DESCRIPTION OF THE TASK = Starting at the line that contains "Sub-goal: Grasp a" and ending at the line that contains "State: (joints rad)", the lines below are to be given again exactly, with nothing added.

INPUT DATA =

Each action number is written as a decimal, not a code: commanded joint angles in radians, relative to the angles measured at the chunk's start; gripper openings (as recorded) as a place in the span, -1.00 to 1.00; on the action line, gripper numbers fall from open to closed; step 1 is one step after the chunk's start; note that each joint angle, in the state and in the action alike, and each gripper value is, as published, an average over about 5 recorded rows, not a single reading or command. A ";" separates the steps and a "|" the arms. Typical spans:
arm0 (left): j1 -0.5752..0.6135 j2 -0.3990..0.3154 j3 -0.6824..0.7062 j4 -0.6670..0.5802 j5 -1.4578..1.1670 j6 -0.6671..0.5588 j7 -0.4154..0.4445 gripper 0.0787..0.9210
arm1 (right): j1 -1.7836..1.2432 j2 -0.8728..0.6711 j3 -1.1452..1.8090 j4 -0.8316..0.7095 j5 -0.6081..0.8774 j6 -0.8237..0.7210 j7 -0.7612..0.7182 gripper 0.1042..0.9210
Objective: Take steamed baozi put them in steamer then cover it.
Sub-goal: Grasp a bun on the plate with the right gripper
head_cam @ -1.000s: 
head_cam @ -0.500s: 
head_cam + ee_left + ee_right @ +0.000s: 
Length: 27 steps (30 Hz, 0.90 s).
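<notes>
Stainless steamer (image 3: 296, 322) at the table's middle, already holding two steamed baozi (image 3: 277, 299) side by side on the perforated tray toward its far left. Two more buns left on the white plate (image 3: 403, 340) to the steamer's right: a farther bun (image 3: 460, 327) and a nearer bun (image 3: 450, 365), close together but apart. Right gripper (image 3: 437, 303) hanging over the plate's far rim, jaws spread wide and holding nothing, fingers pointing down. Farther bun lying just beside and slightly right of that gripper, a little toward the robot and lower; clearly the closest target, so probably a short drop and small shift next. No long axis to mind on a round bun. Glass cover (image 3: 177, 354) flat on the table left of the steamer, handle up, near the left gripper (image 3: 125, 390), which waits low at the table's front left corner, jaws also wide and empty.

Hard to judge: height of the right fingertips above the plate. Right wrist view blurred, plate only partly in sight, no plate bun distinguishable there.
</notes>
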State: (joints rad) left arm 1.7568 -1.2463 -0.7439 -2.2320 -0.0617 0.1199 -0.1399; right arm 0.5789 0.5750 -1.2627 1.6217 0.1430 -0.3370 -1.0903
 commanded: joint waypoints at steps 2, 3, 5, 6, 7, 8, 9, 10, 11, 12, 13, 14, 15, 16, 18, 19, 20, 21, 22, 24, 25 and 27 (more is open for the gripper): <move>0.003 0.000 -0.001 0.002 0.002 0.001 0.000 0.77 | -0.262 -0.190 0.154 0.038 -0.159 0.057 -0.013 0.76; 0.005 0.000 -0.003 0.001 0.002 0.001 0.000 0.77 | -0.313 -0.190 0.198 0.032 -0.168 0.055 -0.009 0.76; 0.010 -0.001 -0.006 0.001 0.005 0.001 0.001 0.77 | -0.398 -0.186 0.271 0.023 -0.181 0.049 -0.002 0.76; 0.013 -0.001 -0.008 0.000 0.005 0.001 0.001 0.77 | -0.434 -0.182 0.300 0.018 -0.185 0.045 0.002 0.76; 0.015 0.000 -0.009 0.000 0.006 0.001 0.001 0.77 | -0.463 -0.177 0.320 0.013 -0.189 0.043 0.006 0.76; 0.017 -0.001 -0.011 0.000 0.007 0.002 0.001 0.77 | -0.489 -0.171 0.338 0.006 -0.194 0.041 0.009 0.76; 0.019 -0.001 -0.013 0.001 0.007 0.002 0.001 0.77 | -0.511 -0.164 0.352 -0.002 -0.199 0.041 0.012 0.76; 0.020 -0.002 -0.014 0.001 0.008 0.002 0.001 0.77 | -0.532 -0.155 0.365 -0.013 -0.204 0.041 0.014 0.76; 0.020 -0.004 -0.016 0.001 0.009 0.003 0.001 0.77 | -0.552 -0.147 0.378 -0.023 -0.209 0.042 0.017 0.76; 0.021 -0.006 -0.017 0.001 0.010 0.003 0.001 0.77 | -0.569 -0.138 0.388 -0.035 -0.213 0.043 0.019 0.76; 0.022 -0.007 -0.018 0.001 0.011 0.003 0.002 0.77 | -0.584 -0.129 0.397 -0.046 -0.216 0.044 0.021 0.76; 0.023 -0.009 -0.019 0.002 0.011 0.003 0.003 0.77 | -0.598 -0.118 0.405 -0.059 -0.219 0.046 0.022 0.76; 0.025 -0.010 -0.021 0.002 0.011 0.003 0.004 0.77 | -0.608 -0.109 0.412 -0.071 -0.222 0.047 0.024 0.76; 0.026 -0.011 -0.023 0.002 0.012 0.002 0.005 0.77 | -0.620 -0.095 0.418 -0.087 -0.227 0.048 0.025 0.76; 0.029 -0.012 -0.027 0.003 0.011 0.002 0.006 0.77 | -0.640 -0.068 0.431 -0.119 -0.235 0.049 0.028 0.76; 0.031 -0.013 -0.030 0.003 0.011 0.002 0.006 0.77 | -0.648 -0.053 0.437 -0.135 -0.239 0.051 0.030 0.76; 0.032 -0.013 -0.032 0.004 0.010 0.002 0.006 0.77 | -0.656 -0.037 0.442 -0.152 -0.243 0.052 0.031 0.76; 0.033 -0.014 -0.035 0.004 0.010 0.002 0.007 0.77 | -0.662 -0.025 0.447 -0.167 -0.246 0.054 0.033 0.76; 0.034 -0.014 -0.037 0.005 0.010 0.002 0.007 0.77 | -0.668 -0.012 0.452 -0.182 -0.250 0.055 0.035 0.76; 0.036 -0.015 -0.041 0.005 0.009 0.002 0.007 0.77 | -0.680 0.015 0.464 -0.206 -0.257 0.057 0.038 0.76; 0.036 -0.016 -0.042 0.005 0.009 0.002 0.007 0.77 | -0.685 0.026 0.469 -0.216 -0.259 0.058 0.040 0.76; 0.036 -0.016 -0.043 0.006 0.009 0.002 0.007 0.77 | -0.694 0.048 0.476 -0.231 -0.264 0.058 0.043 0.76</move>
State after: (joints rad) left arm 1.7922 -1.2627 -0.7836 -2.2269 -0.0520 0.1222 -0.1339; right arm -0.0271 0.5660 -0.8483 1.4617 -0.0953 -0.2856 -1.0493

ANSWER TO THE EXERCISE =
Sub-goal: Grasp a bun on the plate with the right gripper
head_cam @ -1.000s: 
head_cam @ -0.500s: 
head_cam + ee_left + ee_right @ +0.000s: 
Length: 27 steps (30 Hz, 0.90 s).
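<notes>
Stainless steamer (image 3: 296, 322) at the table's middle, already holding two steamed baozi (image 3: 277, 299) side by side on the perforated tray toward its far left. Two more buns left on the white plate (image 3: 403, 340) to the steamer's right: a farther bun (image 3: 460, 327) and a nearer bun (image 3: 450, 365), close together but apart. Right gripper (image 3: 437, 303) hanging over the plate's far rim, jaws spread wide and holding nothing, fingers pointing down. Farther bun lying just beside and slightly right of that gripper, a little toward the robot and lower; clearly the closest target, so probably a short drop and small shift next. No long axis to mind on a round bun. Glass cover (image 3: 177, 354) flat on the table left of the steamer, handle up, near the left gripper (image 3: 125, 390), which waits low at the table's front left corner, jaws also wide and empty.

Hard to judge: height of the right fingertips above the plate. Right wrist view blurred, plate only partly in sight, no plate bun distinguishable there.
</notes>
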State: (joints rad) left arm 1.7568 -1.2463 -0.7439 -2.2320 -0.0617 0.1199 -0.1399; right arm 0.5789 0.5750 -1.2627 1.6217 0.1430 -0.3370 -1.0903

No further output is expected.